Her broken, beautiful rebellion.
She closed her eyes for half a breath.
The world howled.
And so did she inside her mind.
The cool, silver thread of her music weaving through her ribs, her throat, her skin.
Her lashes lifted, crimson eyes fever-bright, and she let out a single, shuddering breath.
"I’m ready," Liz rasped.
Alex gave her hand one last squeeze — silent, desperate, real.
The handlers peeled away like shadows.
The stage manager waved.
The curtains were parting.
The lions were gathering.
And Eliza Deme — trembling, radiant, already bleeding inside — stepped barefoot into the light.
The curtains sighed open.
And Liz Deme stepped into the light.
The world beyond the stage — the gold-draped balconies, the pale marble stairs, the impossibly beautiful faces arranged like a garden of predators — all blurred into nothingness.
She didn’t see them.
She didn’t need to.
The stage lights crashed against her, blinding and hot — but inside, she was freezing.
Her skin was slick with cold sweat beneath the silk, her hands trembling faintly at her sides.
The Stardust still buzzed like angry wasps in her blood.
The champagne twisted in her gut.
Her muscles ached from tension she couldn't release.
Her body cried for more — for escape, for death, for anything but this —
but her soul...
Her soul opened its mouth.
And sang.
The first note escaped her lips like a prayer made of blood and velvet.
Low, broken, trembling — but pure.
A sound so human it hurt.
The silence in the great hall deepened — sharp and painful now — as her voice slithered through the air, slow and inexorable.
The Lords and Ladies of the Side Branch leaned forward in their seats, their augmented eyes flashing with appreciation and possessive hunger.
They had known of her.
They had waited for her.
They had whispered her name between silk sheets and over glasses of stolen champagne.
The natural one.
The unmodified masterpiece.
And now, seeing her — hearing her — they were satisfied.
More than satisfied.
They drank in the trembling lines of her long legs beneath the clinging silk, the glint of silver at her throat, the way her crimson eyes caught the light like dying suns.
They saw not a woman, but a thing of beauty to be owned, caged, displayed.
But the Main Branch, the pure-blooded pillars of House Verlone, were silent for a different reason.
They had not expected this.
Not this rawness.
Not this wounded elegance.
Not this voice that stripped away the polished marble of their world and showed them something real.

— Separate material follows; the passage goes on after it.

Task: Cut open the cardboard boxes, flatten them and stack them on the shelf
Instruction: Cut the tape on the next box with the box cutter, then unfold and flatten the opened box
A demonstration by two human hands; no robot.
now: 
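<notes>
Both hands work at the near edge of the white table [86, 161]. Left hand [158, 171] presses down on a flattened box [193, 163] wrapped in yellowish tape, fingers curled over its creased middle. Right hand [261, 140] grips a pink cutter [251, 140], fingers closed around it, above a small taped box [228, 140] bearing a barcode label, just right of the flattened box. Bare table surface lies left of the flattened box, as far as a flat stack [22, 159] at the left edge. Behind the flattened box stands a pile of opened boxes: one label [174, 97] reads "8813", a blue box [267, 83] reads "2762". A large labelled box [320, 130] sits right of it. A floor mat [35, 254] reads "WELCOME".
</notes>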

Their expressions — cold masks of serenity — cracked ever so slightly, with the tightening of jaws here and there, subtle shifts in posture and narrowing eyes.
They had summoned a performer.
Liz didn’t know.
Couldn’t know.
She didn’t see them — not truly.
The lights were too bright.
The sweat slid down her spine.
Her stomach twisted and lurched.
Her hands trembled with the need for Stardust, for a drink, for a knife, for anything but standing here bare.
And yet—
She sang.
She sang from the place beyond survival, beyond dignity, beyond hope.

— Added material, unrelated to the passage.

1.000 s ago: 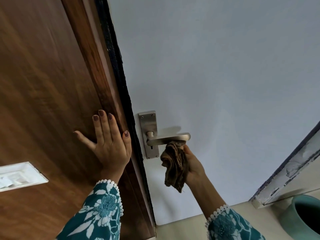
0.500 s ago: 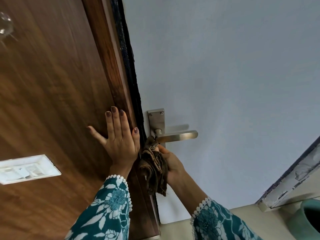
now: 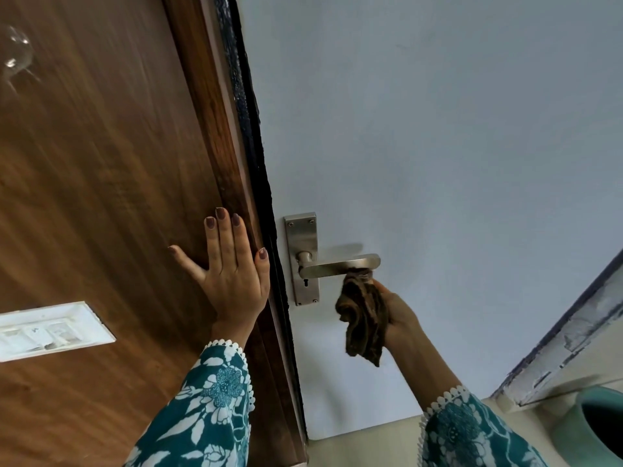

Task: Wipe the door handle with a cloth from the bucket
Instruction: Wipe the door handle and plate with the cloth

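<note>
One metal door handle on the pale door; one brown cloth bunched in her right hand, touching the lever's outer end from below. Her left hand lies flat, fingers spread, on the wooden frame. One teal bucket bottom right. No writing readable.

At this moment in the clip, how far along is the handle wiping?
Done: the brown cloth is out of the bucket and bunched in the right hand. In hand: its top touches the underside of the lever handle near the free end, while the left hand lies flat on the wooden panel. Left: the backplate; how clean it is cannot be judged.
</note>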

Every word she wove into the air was a shard of herself, a sliver of her soul thrust forward in defiance.
Her mind scattered, folding itself around the melody.
"Breathe, Liz," she thought.
"Hold it. Just a little longer."
The music grew inside her — fragile, furious — and with it came the heat.
The small, sputtering spark inside her chest flared brighter.
Brighter.
Burning against the numbness, against the hunger.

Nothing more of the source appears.